Drug release studies, as can be seen in
Figure 8, show a constant release rate of the hydrophobic drug BDP. After 120 h almost 60% of the loaded drug was released. It represents the characteristic trend of the micelle system plus the effect of partitioning of the hydrophobic drug along the hydrophilic layer composed by the INU portion. In the literature, similar drug delivery systems show similar release behaviors [
30,
31].
5. Conclusions
The aim of this paper was to prepare new hydrogels provided with hydrophobic netpoints to be used for the combined delivery of both hydrophilic and hydrophobic drugs. Starting from the chemical synthesis of a methacrylated derivative of the amphiphilic bioconjugate INVITE (formed from inulin and vitamin E), we produced “nanogrids” by UV irradiation of the resulting polymeric micelle dispersion.
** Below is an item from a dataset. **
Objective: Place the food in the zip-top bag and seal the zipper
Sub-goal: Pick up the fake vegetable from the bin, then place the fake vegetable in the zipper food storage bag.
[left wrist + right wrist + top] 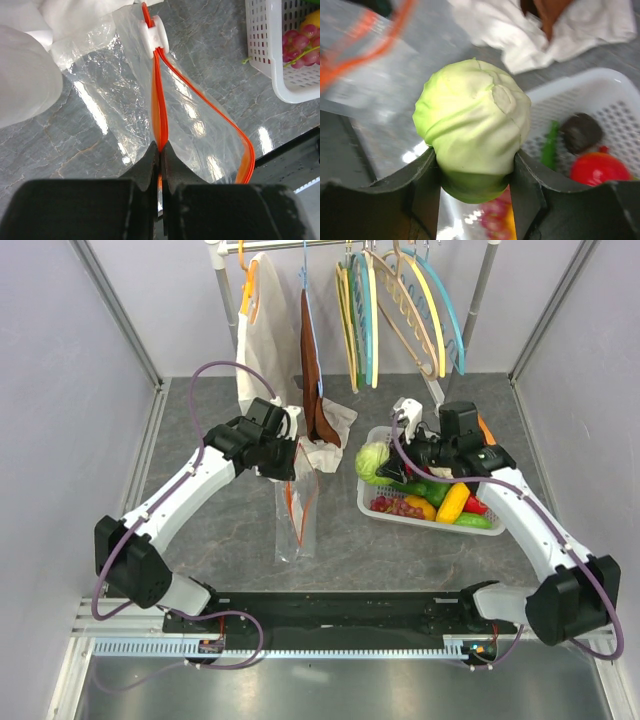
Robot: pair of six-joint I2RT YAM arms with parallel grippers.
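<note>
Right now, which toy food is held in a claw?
The pale green cabbage, gripped between the fingers of the right claw; the rest of the food lies in the white basket.

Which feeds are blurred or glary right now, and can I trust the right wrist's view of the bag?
Right wrist: cabbage in the right tool sharp, zip-top bag behind it smeared, not trustworthy, basket soft. Left wrist: white glare streaks on the bag film, zipper crisp. Top external: evenly lit, sharp.
</note>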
The obtained methacrylated derivatives were physicochemically characterized. The gained INVITEMA bioconjugates exhibited a low critical aggregation concentration that suggests a high stability of the obtained micelles upon dilution. The methacrylated micelles have been crosslinked by UV irradiation and it has been found that, depending on the irradiation time, the whole double bonds can be consumed or not. Upon complete consumption, a nanogrid was formed showing foils of hydrophilic polymer embedding the micelles, as shown by SEM analyses. Drug release studies shown a constant release rate in the tested time. We are evaluating other drugs, such as curcumin, to test the post-irradiation loading since its loading before UV irradiation results in its degradation. Biological evaluations and degradation are under investigation.
These systems are proposed for colon drug delivery due to the biodegradability of INU by intestinal microflora. Undoubtedly, the possibility of loading hydrophilic drugs such as proteic drugs together with hydrophobic drugs such as BDP provides new options for the therapy of chronic diseases such as Crohn’s disease.